■ **EXERCISE DETAILS**
Up to and including the line that contains "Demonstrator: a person", repeat each line of the data exactly, starting from the first.
◆ ◆ ◆ ◆ ◆ ◆ ◆
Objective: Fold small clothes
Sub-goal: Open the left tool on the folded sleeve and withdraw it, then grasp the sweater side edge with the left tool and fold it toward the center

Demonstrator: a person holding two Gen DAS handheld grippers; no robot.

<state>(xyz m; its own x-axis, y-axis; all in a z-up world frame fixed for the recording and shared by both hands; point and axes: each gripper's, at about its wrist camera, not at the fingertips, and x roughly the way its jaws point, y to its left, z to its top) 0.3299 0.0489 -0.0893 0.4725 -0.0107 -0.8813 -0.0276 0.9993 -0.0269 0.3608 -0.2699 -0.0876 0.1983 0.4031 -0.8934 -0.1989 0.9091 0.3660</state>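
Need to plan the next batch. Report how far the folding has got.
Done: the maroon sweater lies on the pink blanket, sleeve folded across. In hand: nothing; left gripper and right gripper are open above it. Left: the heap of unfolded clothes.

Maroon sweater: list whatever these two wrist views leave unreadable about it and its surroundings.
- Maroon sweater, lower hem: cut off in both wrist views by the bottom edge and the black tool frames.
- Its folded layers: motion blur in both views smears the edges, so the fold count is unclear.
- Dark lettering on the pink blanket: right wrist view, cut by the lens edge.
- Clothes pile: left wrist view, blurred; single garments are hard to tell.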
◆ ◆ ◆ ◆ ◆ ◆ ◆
■ **TASK ANSWER**
Objective: Fold small clothes
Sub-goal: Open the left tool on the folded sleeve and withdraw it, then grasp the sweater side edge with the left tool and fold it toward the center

Demonstrator: a person holding two Gen DAS handheld grippers; no robot.

That completes the exercise.